Work order
Copy the data exactly, line for line.

Data below
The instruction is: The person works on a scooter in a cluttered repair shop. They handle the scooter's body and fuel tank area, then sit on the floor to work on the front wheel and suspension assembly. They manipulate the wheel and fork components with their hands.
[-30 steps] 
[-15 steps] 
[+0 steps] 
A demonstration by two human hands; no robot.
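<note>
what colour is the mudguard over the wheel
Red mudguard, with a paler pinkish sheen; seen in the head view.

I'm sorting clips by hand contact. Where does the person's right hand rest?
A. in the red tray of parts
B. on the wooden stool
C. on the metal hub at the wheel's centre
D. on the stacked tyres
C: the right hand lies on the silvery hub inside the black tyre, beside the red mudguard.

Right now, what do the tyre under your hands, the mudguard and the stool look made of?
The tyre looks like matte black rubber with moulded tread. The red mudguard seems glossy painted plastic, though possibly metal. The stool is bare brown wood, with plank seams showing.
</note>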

Task answer
The instruction is: The person works on a scooter in a cluttered repair shop. They handle the scooter's body and fuel tank area, then sit on the floor to work on the front wheel and suspension assembly. They manipulate the wheel and fork components with their hands.
[-30 steps] 
[-15 steps] 
[+0 steps] 
A demonstration by two human hands; no robot.
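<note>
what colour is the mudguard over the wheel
Red mudguard, with a paler pinkish sheen; seen in the head view.

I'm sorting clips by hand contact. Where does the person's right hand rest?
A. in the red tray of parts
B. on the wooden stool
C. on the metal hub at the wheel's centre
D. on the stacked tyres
C: the right hand lies on the silvery hub inside the black tyre, beside the red mudguard.

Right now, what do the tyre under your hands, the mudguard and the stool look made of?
The tyre looks like matte black rubber with moulded tread. The red mudguard seems glossy painted plastic, though possibly metal. The stool is bare brown wood, with plank seams showing.
</note>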

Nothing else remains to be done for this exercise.